Teacher and paramedic testify at murder trial of student accused of killing teen in Leduc high school

This story contains details some readers may find disturbing.

Dylan Pountney’s social studies teacher described her classroom’s descent from small chatter to terror and chaos as a student was stabbed in front of the class on March 15, 2021.

In Pountney’s first-degree murder trial in Court of King’s Bench of Alberta before Justice Eric F. Macklin Tuesday, she described her class’s first morning break at 9:34 a.m. at Leduc’s Christ the King High School.

“Before he left, Dylan chatted with me about the weather. We’d been having really nice weather, he brought up that it was very nice outside,” she said.

She thought maybe they’d seen the last of the snow, she responded.

Chitchat with Pountney was nothing new, but earlier he had done something unusual.

He contributed to class discussion.

The lesson of the day was genocide. The text was Understanding Nationalism.

“Dylan put up his hand, which was out of the ordinary, and he asked why Hitler was viewed as the worst person, or that the Holocaust was the worst genocide,” said the teacher, who cannot be identified.

Pountney had suggested Stalin’s genocide was worse.

The kids filtered back into the room.

The victim, Pountney’s stepsister Jennifer Winkler, was at her desk, the teacher said. She was new to the class in mid-February, but known as a member of the school community.

“(Winkler) was sitting at her desk, looking at her phone,” she said.

Suddenly, the teacher observed something out of the corner of her eye, where Pountney’s desk was behind his stepsister’s desk.

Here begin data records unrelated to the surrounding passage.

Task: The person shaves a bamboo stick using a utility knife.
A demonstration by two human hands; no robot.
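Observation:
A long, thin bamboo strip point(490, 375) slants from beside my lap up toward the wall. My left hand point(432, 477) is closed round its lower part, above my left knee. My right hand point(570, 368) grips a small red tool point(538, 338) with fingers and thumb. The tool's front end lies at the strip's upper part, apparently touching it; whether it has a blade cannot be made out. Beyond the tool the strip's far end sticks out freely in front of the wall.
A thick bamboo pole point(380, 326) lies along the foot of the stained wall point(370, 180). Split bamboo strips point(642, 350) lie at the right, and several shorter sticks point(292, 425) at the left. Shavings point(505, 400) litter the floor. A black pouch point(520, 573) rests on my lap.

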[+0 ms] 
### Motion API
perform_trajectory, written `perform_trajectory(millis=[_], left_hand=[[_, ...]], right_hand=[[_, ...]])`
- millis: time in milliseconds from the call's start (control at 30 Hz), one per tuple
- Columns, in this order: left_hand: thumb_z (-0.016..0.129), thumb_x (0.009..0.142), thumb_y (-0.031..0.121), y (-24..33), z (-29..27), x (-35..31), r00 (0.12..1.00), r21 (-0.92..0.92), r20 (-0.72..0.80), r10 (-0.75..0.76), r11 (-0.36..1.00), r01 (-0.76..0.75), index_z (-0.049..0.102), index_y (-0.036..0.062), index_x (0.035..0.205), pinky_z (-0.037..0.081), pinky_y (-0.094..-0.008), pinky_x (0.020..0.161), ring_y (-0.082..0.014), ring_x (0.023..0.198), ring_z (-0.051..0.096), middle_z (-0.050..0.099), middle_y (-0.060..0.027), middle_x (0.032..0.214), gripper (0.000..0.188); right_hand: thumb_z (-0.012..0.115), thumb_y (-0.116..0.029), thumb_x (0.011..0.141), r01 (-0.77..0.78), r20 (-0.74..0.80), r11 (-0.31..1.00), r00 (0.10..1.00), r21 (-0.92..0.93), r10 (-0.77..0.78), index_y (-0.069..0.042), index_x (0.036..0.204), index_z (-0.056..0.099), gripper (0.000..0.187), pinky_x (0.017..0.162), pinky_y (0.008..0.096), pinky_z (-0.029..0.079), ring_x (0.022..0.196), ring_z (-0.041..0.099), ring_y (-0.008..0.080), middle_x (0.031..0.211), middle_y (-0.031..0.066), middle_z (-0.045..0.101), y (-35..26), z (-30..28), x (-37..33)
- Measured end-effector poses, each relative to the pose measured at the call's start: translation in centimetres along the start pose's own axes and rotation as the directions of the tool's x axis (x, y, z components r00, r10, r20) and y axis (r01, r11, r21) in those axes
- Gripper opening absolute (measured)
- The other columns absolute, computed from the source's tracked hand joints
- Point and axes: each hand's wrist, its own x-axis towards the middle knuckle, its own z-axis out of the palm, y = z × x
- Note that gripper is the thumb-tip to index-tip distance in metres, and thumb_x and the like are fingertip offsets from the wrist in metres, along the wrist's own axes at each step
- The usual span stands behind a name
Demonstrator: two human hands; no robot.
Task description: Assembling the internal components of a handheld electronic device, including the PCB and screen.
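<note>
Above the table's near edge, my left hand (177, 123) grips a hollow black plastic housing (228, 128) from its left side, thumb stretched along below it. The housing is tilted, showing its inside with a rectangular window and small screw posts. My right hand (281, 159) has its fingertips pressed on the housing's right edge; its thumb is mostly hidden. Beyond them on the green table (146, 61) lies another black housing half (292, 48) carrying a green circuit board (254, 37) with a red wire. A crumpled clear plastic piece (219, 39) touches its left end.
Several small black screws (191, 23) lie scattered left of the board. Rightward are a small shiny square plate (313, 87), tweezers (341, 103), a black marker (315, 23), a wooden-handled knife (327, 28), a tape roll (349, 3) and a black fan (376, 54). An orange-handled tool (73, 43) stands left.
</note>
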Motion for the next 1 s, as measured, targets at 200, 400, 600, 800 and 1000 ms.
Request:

“When I looked up, Dylan was stabbing her. I didn’t know what was happening at first. Then when I did know what was happening, I started yelling, ‘What are you doing?’ And to stop.”

He was stabbing Winkler’s upper shoulders and the neck area on Winkler’s left-hand side in “an overhand motion,” she said.

“Initially I almost thought he was hitting her with something,” she said.

Pountney wasn’t saying anything, nor was the victim, she said.

“There wasn’t any words.”

Winkler stood up and turned to try to block him, she recalled.

“He was just continuing to stab her … it was very chaotic, I don’t know the exact number (of times).”

“My brain could not compute,” she said.

“It was very chaotic. It was very intentional, it was non-stop, it just continued,” she said.

“He didn’t stop when she put her hands up, he didn’t stop when I yelled, he just kept going.”

Winkler moved towards the front door of the classroom and collapsed.

The teacher recalled being confused, panicked, and “somewhat frozen.”

“I wasn’t looking at anything during the event other than him and Jenny. Afterwards when he ran out I remember looking at the kids to my right, I remember them looking at me and they were all shocked.

“The next time I saw her she was lying face down at the front of the class,” the teacher said.

She saw the teacher from next door, who had come to the door to see what had happened.

“I told her to call 911.”

“I turned towards the kids and told them to leave, then quickly I realized he could be in the hallway and I told them to stay,” she said.

“I realized I knew what he was wearing, I knew what had happened, so I should call 911.”

Paramedic account

Advanced care paramedic Emily Montgomery and her partner were returning to Leduc Fire Station 1 to restock when they saw the medical call, an EMS Bravo. The fire hall’s deputy chief had gone to the scene but he wasn’t medically trained, so they volunteered because the other team was out on a call.

“Christ the King, scene is secured.”

They were about to find out what that meant.

“My deputy chief was coming out of the doors and said, ‘Hurry up. She’s bleeding out.’”

“We get lots of different information from bystanders, but when he’s coming out and saying that with the panic that he said that, I consider that truthful. So we reacted strongly and rushed,” she said.

“Normally, when we respond to a call, we all maintain a pretty level head, because we’re not there to get frantic. We’re not there to respond to the stress of the scenario. We are there to help negate the stress. So having someone who is in that emergency response field look stressed tells me that there is something to stress about. Something is acutely going on,” she recalled.

An RCMP officer was standing guard, gun drawn.

Winkler was lying unconscious, bleeding out.

“There was a large, excessive amount of blood,” Montgomery remembered. That’s when she called for STARS air ambulance.

“Based off the amount of blood that was around her body at that time, she had lost a large amount, I was very concerned for how to resuscitate her with any fluid because of how much she had lost, and STARS is one of the only services in the area that carries blood. There’s no other ground service that carries blood products. And based off how much blood she lost, I knew that she would need blood in order to buy time to get to the operating table,” she said.

Montgomery estimated Winkler may have lost half her blood volume.

The young woman couldn’t be woken up. She was breathing very shallow and very slow, and they could only detect a carotid pulse, she said.

Moment by moment, her body was shutting down.